No processo, a advogada apontou que as imagens das câmeras não são conclusivas para comprovar que o celulares estavam com ele no momento da revista e que ele só assumiu ter a posse por pressão e medo.
“Ele não só nega o roubo como também nega que os celulares tivessem na sua cintura. Importante esclarecer que Daher nem sabia de onde tinham surgido os aparelhos, porque foi tudo muito rápido para ele. Assim que ele entrou no bar para fazer xixi, ouviu a sirene de polícia acompanhada de uma ordem de parada, que ele obedeceu de pronto com as mãos entrelaçadas sob a cabeça”, disse a advogada Vivian.
Para ter acesso ao que foi gravado no momento da prisão, a defesa do acusado precisa fazer um pedido judicial. Pelo número do boletim de ocorrência da Polícia Civil é possível localizar o número do B.O. da Polícia Militar, onde consta a informação sobre todos os PMs envolvidos e as COPs destes.
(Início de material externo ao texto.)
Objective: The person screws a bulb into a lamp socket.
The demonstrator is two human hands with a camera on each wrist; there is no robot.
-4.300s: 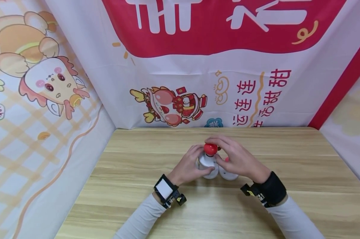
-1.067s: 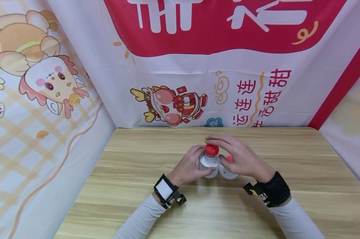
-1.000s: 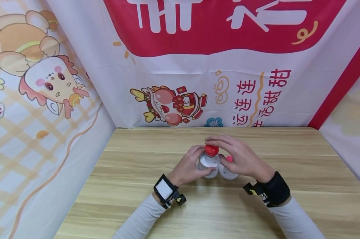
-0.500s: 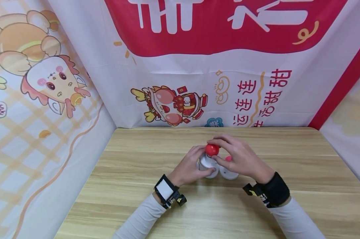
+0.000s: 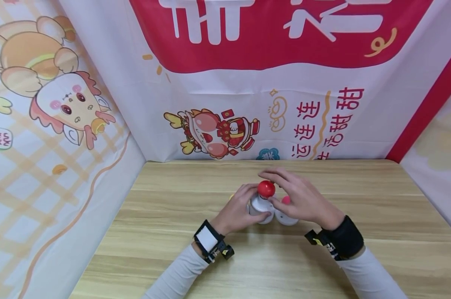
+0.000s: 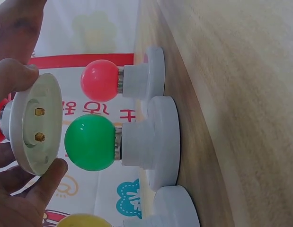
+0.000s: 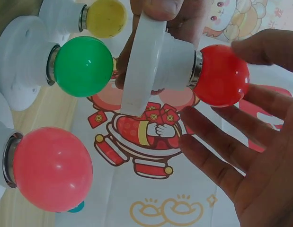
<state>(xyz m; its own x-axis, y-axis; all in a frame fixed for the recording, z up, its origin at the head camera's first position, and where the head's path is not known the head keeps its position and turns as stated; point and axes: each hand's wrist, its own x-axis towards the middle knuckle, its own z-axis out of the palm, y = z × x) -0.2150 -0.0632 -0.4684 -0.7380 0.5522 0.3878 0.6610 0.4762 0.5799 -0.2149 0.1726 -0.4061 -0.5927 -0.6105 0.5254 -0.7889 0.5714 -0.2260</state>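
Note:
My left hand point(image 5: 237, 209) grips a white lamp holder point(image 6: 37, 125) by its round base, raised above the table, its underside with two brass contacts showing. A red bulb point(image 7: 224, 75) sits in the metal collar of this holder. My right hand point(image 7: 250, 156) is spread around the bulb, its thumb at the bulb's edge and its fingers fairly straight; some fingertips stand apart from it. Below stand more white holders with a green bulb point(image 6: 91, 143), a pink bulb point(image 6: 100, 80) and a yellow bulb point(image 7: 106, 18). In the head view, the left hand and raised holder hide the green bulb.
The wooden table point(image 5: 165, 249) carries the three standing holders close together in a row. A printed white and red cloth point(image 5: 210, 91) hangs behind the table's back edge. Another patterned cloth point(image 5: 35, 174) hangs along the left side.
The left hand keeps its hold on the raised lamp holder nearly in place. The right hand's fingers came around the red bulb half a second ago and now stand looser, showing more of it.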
Neste caso, no entanto, a PM não mandou a íntegra das gravações.
“Ao não enviar todas as imagens, a versão dos PMs se mostra fragilizada e, ao mesmo passo, configura descumprimento de uma ordem judicial”, disse a advogada.
A assessoria da PM foi procurada pela Alma Preta Jornalismo, mas não respondeu às questões feitas sobre o envio das imagens das COPs. Em vez disso, encaminhou uma nota com as informações do B.O.: “o suspeito foi encontrado com quatro celulares que haviam sido roubados – os aparelhos foram restituídos aos donos. Além disso, o homem foi reconhecido por cinco vítimas”. A nota diz ainda que a prisão em flagrante do Daher foi convertida em prisão preventiva, pela autoridade policial, e “que foi acatada pela Justiça”.
(*) os nomes são fictícios para manter preservada a identidade dos jovens.